Theatre of Thought de Werner Herzog

Le 17 mai 2023

Réalisé par

Werner Herzog

Titre original

Theatre of Thought

Pays de production

États-Unis

Année

2022

Durée

1h47

Musique

Ernst Reijseger

Genre

Documentaire

Distributeur

N/A

Acteurs

N/A

Âge

N/A

Note

10


Vu à Visions du Réel 2023


La vérité n’intéresse pas Werner Herzog. Dans la Déclaration de Minnesota qu’il rédige en 1999, il explique cependant que le cinéma aurait le pouvoir de révéler une « poetic, exstatic truth », impliquant que seulement cette « vérité extatique et poétique » n’a de sens pour un film.

Le film se construit autour d’une série d’interviews de scientifiques, couvrant des champs aussi divers et variés que les neurosciences, l’intelligence artificielle, que la chirurgie, mais aussi des artistes et des spécialistes du droit. Au cours de ces entretiens, les réflexions du réalisateur nous seront médiées par sa voix si caractéristique, allant de voix-in à voix-over, nous servirons de fil rouge. Au cours du récit, ses interrogations et son émerveillement sur le fonctionnement du cerveau trahiront peu à peu ses insécurités face à un futur dystopique où des gouvernements pourraient accéder à nos souvenirs et réflexions ou même les contrôler. Une angoisse, disons, légitime, mais non sans rappeler celle de la peur rouge (red scare), avec notamment la période sombre du maccarthysme pendant la Guerre froide. En menant l’écrasante majorité de ses entretiens dans des campus étasuniens ou du moins en interviewant presque exclusivement des personnes affiliées à des universités étasuniennes ou alors à des entreprises étasuniennes, Werner Herzog échoue à remarquer que le libéralisme américain est aussi une idéologie qui mérite d’être remise en question, loin du fantasme démocratique prôné par le réalisateur.
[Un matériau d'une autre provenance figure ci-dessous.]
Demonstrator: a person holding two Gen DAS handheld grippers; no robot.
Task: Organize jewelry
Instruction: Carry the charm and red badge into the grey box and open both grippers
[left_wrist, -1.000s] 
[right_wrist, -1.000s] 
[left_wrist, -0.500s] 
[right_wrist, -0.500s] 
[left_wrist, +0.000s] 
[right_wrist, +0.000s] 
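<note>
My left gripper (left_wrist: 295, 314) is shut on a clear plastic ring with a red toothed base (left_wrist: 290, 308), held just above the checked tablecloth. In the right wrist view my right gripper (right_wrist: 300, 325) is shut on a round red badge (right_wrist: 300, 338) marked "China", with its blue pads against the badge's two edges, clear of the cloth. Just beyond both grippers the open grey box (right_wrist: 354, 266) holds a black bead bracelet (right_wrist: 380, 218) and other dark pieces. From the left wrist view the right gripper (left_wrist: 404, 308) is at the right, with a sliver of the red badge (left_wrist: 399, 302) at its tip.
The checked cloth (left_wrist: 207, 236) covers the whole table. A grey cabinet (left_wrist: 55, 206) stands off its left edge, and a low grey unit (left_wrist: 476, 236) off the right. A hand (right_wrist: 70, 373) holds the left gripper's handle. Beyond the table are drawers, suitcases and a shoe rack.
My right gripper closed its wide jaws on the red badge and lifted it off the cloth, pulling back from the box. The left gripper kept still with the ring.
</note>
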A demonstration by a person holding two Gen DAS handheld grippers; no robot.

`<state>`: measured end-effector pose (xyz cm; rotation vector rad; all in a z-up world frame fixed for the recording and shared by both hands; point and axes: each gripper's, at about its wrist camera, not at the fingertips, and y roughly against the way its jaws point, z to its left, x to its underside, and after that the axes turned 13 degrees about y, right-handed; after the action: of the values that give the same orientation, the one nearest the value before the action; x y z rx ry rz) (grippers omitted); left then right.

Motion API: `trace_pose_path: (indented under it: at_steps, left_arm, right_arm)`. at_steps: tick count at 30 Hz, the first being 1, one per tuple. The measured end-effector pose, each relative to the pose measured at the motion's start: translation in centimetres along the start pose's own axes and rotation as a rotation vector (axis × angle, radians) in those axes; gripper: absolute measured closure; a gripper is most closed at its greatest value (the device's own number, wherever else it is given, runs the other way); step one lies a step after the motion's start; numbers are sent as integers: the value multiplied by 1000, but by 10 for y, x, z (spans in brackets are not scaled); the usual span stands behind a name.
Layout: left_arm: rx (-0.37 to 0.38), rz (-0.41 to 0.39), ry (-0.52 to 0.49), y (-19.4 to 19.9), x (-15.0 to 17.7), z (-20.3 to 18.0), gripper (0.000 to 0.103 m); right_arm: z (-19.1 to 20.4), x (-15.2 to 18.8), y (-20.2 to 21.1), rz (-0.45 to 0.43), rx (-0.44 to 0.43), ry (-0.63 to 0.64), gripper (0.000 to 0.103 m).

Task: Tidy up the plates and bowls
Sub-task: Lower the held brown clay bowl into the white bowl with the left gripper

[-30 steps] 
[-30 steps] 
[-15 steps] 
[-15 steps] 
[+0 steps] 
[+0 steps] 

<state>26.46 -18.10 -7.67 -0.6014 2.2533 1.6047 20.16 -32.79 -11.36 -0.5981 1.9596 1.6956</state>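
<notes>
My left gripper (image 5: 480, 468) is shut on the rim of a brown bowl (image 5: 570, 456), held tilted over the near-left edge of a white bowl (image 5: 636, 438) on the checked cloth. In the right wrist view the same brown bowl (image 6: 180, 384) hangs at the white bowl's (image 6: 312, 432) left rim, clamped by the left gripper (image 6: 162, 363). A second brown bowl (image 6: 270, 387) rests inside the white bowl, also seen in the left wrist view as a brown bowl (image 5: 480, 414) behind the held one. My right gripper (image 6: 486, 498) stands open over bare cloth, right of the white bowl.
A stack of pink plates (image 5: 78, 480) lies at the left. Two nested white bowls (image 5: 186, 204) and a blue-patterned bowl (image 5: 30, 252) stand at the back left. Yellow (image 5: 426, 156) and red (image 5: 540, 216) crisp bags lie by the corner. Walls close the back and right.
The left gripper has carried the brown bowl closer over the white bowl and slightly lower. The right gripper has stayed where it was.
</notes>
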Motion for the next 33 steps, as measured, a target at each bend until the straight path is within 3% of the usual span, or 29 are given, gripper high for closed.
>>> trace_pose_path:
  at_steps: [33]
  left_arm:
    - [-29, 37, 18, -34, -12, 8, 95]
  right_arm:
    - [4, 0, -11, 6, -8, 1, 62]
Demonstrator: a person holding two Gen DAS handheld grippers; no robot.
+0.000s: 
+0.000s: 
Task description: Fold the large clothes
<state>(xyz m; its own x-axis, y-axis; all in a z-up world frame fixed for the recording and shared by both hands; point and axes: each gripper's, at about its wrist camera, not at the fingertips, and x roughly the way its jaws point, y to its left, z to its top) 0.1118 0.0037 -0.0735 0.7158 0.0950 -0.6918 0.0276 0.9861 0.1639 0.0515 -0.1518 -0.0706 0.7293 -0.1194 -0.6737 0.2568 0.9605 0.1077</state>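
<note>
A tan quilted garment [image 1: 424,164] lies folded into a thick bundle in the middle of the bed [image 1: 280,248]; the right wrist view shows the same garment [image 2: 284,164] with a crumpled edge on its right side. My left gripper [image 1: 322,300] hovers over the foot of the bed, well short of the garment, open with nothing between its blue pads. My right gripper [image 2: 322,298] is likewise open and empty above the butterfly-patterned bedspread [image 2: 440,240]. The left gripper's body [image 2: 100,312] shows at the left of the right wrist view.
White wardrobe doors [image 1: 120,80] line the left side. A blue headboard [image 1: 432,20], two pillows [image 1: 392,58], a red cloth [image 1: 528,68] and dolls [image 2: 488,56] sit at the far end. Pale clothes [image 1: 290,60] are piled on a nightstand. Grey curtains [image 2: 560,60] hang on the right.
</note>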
Cela dit, Theatre of Thought nous arrachera tout de même quelques sourires. Par exemple en choisissant de laisser quelques secondes à la fin de chacun des entretiens, ou en interrompant certains entretiens, par exemple quand le réalisateur décide de mettre en sourdine les explications d’un scientifique à l’écran, et de nous dire, en voix-over, qu’il n’y comprend de toute façon rien ; ou en détournant un entretien pour filmer un écran affichant des bancs de poissons colorés, échappatoire rêvée à une discussion jugée inintéressante par Herzog, qui a toujours préféré la nature aux hommes (voir son film Grizzly Man par exemple). Toutefois, si nous admettons volontiers que les moments de gêne captés par la caméra font partie des sucreries les plus délicieuses que peut nous offrir le septième art, ces errances de par leur nombre et leur répétition systématique nous laissent un goût de trop-plein et nous plongent dans un état de lassitude profond. Associées au discours sous-jacent inconsistant, nous ne pouvons nous empêcher d’être déçus. Le projet même était voué à un échec. Il est évident que le travail du cinéaste fonctionne le mieux avec un personnage central fort. Si ses films emploient toujours la même recette : choisir un sujet prétexte pour critiquer la démesure de l’Homme, c’est là aussi sa force. Dans Grizzly Man, les entretiens avaient comme rôle de complémenter le point de vue du personnage principal, Timothy Treadwell, l’amateur de grizzlys qui finit dans le ventre d’un d’eux. Ici, sans personnage central fort, hormis les quelques séquences avec le funambule, il n’est d’ailleurs pas anodin qu’elles soient les plus marquantes, les entretiens ne servent qu’à parler du réalisateur lui-même. Sans support externe, la digestion de son travail est moins agréable.